Wie kann ich erfahren, ob ich für DDS geeignet bin?
Das hauptsächliche Kriterium für eine Eignung ist momentan die forcierte Vitalkapazität im Sitzen und Liegen (VK). Der höchste Nutzen einer DDS ist bei ALS-Patienten zu erwarten, die bereits eine Annahme der VK aufweisen (beginnende Beeinträchtigung der Atemmuskulatur), jedoch noch eine ausreichende Atemkapazität zeigen (VK > 70 %). Diese Messung ist meist bei einem Facharzt für Innere Medizin möglich. In der Zukunft werden wahrscheinlich andere spezialisierte Messparameter eingesetzt, um die Eignung für eine DDS besser abschätzen zu können (z. B. Ermittlung der „Hustenkraft“ als Maß für die Zwerchfellkraft). Gegenwärtig gilt die VK als eine etablierte Messmethode, obwohl die Aussagekraft Einschränkungen hat.
Wie kann ich mein Interesse für eine DDS äußern?

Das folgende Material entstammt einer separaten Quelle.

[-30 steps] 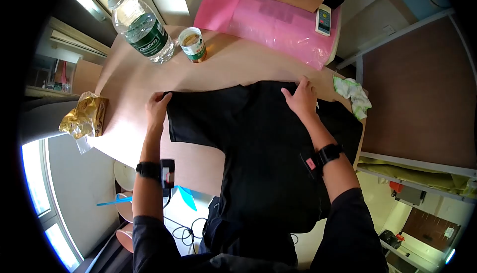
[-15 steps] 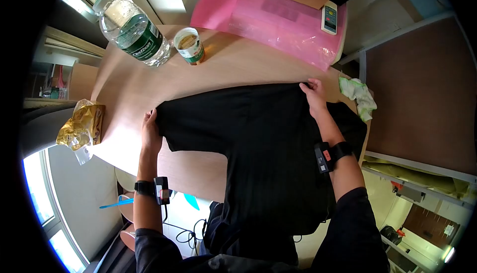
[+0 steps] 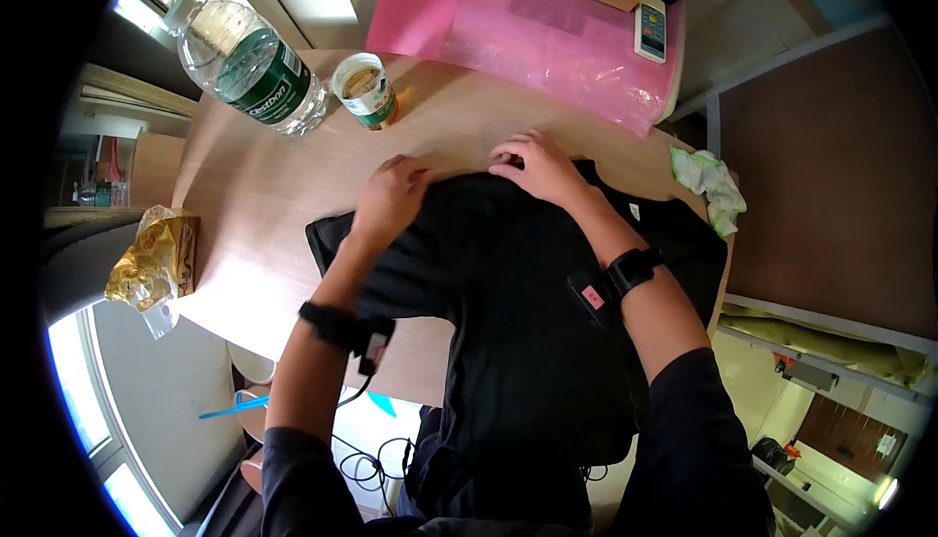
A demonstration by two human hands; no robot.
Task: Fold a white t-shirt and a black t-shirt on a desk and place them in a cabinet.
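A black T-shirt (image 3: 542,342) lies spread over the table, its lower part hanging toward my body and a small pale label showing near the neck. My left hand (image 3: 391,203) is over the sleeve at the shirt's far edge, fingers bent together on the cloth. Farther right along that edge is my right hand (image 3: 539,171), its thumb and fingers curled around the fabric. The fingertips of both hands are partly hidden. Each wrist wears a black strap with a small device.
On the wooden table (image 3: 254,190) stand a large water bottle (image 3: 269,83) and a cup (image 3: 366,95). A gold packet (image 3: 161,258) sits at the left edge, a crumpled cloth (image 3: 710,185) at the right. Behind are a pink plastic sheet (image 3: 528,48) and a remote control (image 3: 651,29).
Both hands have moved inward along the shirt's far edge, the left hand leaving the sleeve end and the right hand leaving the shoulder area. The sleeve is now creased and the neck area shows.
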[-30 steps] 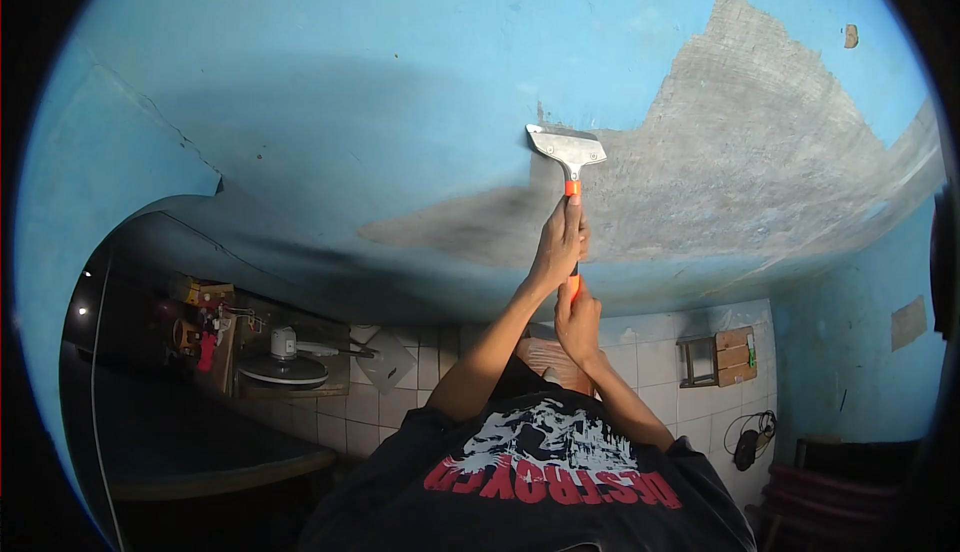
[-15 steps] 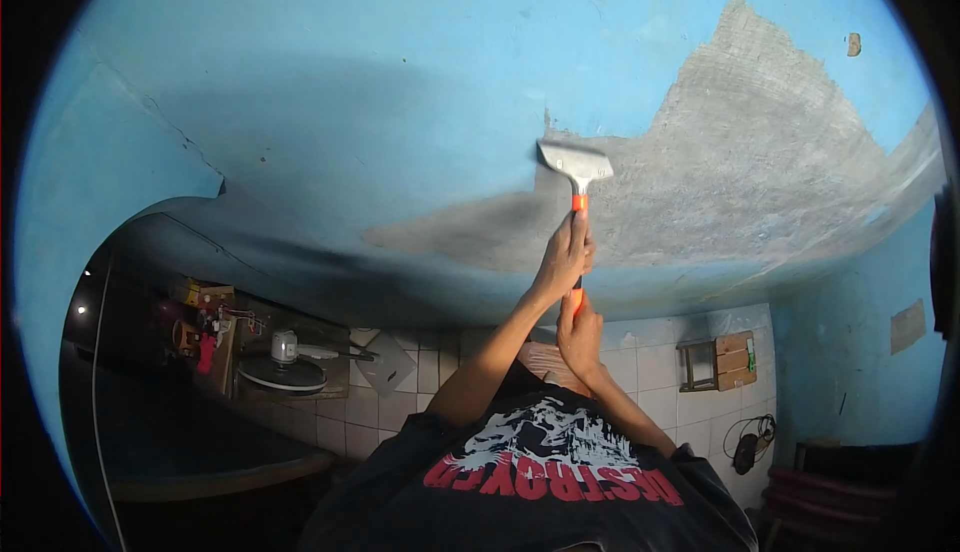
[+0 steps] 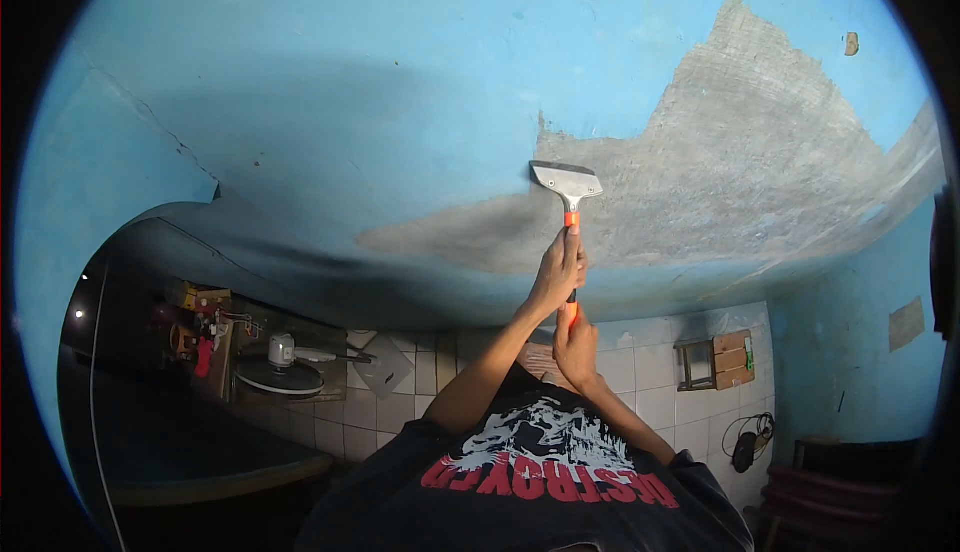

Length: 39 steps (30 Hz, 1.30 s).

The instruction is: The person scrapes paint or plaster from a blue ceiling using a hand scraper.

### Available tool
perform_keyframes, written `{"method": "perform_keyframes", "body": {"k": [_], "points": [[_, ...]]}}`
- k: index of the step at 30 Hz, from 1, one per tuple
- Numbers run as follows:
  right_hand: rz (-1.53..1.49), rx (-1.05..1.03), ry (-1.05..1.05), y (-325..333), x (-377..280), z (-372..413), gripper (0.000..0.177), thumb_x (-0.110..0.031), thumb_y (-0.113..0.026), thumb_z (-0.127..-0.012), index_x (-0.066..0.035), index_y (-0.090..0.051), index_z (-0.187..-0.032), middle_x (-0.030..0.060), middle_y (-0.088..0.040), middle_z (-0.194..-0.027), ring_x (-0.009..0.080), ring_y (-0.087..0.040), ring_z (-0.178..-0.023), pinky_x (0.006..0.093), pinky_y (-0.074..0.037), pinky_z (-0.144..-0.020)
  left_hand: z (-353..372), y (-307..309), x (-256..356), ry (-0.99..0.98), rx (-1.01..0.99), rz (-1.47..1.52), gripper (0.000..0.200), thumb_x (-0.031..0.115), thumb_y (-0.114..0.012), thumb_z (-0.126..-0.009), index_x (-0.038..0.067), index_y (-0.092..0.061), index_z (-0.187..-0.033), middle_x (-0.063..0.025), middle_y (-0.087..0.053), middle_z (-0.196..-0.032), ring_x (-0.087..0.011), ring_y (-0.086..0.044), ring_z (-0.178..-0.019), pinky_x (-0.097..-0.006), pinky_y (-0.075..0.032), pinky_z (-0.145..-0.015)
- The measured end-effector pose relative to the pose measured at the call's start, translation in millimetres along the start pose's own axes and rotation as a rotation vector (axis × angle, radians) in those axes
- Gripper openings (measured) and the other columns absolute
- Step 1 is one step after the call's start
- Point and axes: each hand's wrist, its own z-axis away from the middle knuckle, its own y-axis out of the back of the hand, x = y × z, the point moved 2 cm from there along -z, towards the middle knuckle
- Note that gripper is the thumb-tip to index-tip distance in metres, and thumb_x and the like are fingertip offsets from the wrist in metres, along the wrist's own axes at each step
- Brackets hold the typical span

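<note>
A scraper (image 3: 567, 180) with a wide metal head and an orange and black handle is held upright against the wall. Its blade lies at the left border of the bare grey patch (image 3: 740, 132), beside blue paint (image 3: 400, 82). My left hand (image 3: 561, 270) is wrapped round the upper handle, just below the metal head. Lower down, my right hand (image 3: 575, 345) grips the orange end of the same handle.
A wooden stool (image 3: 716, 361) and a coiled dark cable (image 3: 745, 447) are on the tiled floor at the right. At the left are a standing fan (image 3: 282, 364) and cluttered shelving (image 3: 205, 327). Red stacked chairs (image 3: 830, 497) stand at lower right.
The scraper has moved down the wall and slightly left, with both my hands still round its handle. More distance now separates the blade from the upper edge of the grey patch.
</note>
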Motion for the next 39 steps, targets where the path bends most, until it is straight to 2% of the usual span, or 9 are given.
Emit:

ALS-Patienten, die grundsätzlich eine DDS in Erwägung ziehen, können ihre Unterlagen an unsere ALS-Ambulanz versenden. Dabei sind die folgenden Informationen von Wichtigkeit:
Personalangaben einschließlich Name, Adresse, Geburtsdatum, telefonische Erreichbarkeit (mit Mobilnummer) sowie vorhandene Arztbriefe in Kopie. Dabei ist nicht erforderlich, alle ärztlichen Unterlagen beizubringen. Relevant ist ein Arztbrief einer stationären Diagnostik in einem Krankenhaus, in der die Diagnose einer ALS formuliert wurde. Weiterhin ist eine aktuelle Messung der forcierten Vitalkapazität (FVC) im Sitzen und Liegen von größter Bedeutung. Zusätzlich ist eine kurze Beschreibung des gegenwärtigen Gesundheitszustandes in den Bereichen Sprechen, Schlucken und Mobilität von Interesse. Diese Unterlagen sind auf dem Postweg an unsere übliche Ambulanzadresse zu versenden:
Charité-Universitätsmedizin Berlin
Campus Virchow-Klinikum
Neurologische Poliklinik
Herrn Prof. Dr. Thomas Meyer
ALS-Ambulanz
Augustenburger Platz 1
13353 Berlin
Wie hoch ist die Aussicht, eine DDS zu erhalten?
Seitens der ALS-Ambulanz streben wir die Operation mehrerer ALS-Patienten im Jahr 2008 an. Die Hauptlimitation liegt in der Kostenfrage der DDS, die bisher noch nicht abschließend geklärt ist. Seit Ende 2007 finden die Budgetverhandlungen der Charité mit Vertretern der Krankenkassen statt. Beantragt wird das Budget für die Operation von 20 Patienten an der Charité im Jahr 2008. Die Zahl ist zunächst begrenzt, da die Kosten pro DDS einschließlich stationärer Behandlung, Operation und Stimulationsgerät gegenwärtig 37.000 Euro betragen. Aufgrund dieser signifikanten Kosten ist erklärbar, dass die DDS eine eigenständige Verhandlungsgröße in den Budgetvereinbarungen darstellt. In den nächsten Jahren ist davon auszugehen, dass die Anzahl der Bewilligungen ansteigen wird. In einer Übergangsphase ist weiterhin denkbar, dass individuelle Finanzierungsmodelle entstehen.